Structure and directives

The Voulet–Chanoine Mission to Lake Chad set out from Dakar in November 1898, moving through French Sudan (modern Mali). It was composed of 50 Senegalese Tirailleurs, 20 spahis (both units recruited in West Africa) and 30 interpreters, but the bulk was formed by 400 auxiliaries and 800 porters that were pressed into service. The force was directed by nine European officers, the two commanders, the artillery expert lieutenant Paul Joalland, Lt. Louis Peteau, Marine-Lt. Marc Pallier, the medical officer Dr. Henric and three NCOs. The expedition was fully armed with artillery, machine guns, hundreds of rifles and millions of rounds of ammunition.[1]

In command were captain Paul Voulet and his adjutant Lt. Julien Chanoine. The captain, a 32-year-old son of a doctor, was said by his officer colleagues to mix "a true love of blood and cruelty coupled with a sometimes foolish sensitivity"; while the lieutenant, son of the general and future War Minister Charles Chanoine, was judged impulsive, ruthless and "cruel out of cold-bloodedness as well as for pleasure". Both had already proved their ruthlessness and efficiency two years before, when they invaded the Mossi Kingdoms and conquered its capital Ouagadougou.[2]

The mission was the brainchild of Voulet, who saw it as a means to further his career.
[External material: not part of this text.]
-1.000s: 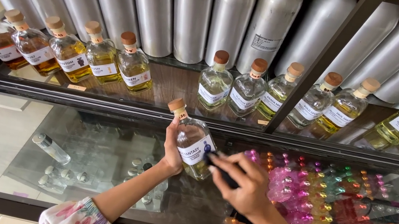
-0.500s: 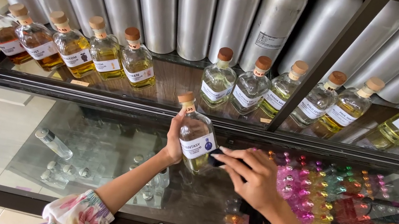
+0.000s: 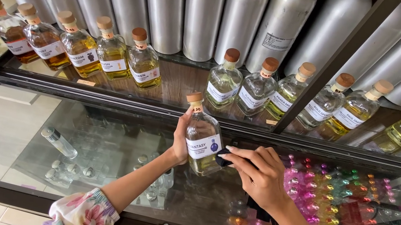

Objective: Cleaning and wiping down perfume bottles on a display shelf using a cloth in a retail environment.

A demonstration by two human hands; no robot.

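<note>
My left hand (image 3: 180,144) grips a clear glass bottle (image 3: 203,137) with a cork stopper, a white label and a little yellowish liquid, held tilted above a glass counter top (image 3: 110,162). My right hand (image 3: 258,173) presses a small black object (image 3: 223,159) against the bottle's right side, over the label's edge. A dark cord hangs down from under that wrist. What the black object is cannot be made out.
A wooden shelf (image 3: 178,82) behind carries two groups of similar corked bottles, left (image 3: 81,46) and right (image 3: 296,90). Tall silver metal canisters (image 3: 204,10) stand behind them. Under the glass lie small clear vials (image 3: 60,142) and several coloured little bottles (image 3: 347,207).
The bottle and both hands have stayed together and barely shifted; the view has drifted slightly, so the shelf sits a little differently in frame.
</note>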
He actively sought support from French politicians, which was difficult to obtain because conflicts divided and preoccupied the Minister of Colonies André Lebon and the Minister of Foreign Affairs Gabriel Hanotaux. The political crisis of the Dreyfus Affair also consumed the attention of French politicians, making it even more difficult for Voulet to be heard. In spite of these obstacles, he successfully obtained approval for his project, with the help of his adjutant Chanoine.
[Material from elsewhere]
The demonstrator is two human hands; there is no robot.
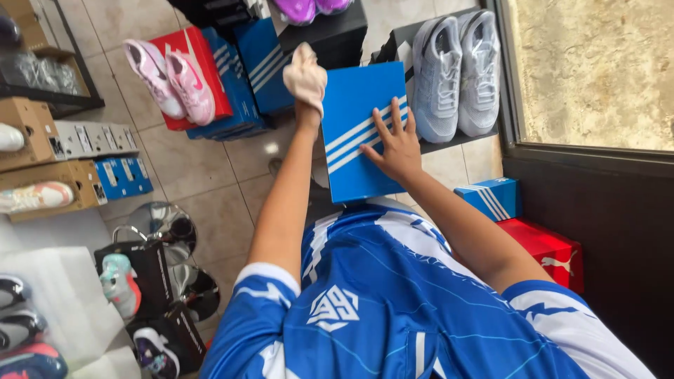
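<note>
Cardboard, that blue shoe box with white stripes [361, 133], and it looks light and stiff, slick on its printed face, easily dented at the corners. It stands tilted in front of the person's chest, above the tiled floor [210, 189]. Right hand [397, 144] lies flat on the lid, fingers spread, pressing rather than clutching. Left hand [305, 77] is closed around a pale cloth [303, 69] at the box's upper left corner. Best held by the edges, I'd say. Grey sneakers [456, 70] sit just beyond.
</note>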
The four months of delay in the start of the mission—and the very limited funds granted—had dire consequences for the future. Voulet completely ignored the local hierarchies and took liberties with the orders he received,[3] which were anyway very vague—he was only asked to explore the territory between the Niger and lake Chad, and put the area "under French protection". The Minister of Colonies merely said, "I don't pretend to be able to give you any instructions on which route to choose or how you are to behave towards the native chieftains".[4] In the opinion of the British historian G. Regan, this meant "giving carte blanche to two known psychopaths in uniform",[5] especially considering Voulet had already told the governor of French Sudan that he meant to crush any resistance by burning villages.[4]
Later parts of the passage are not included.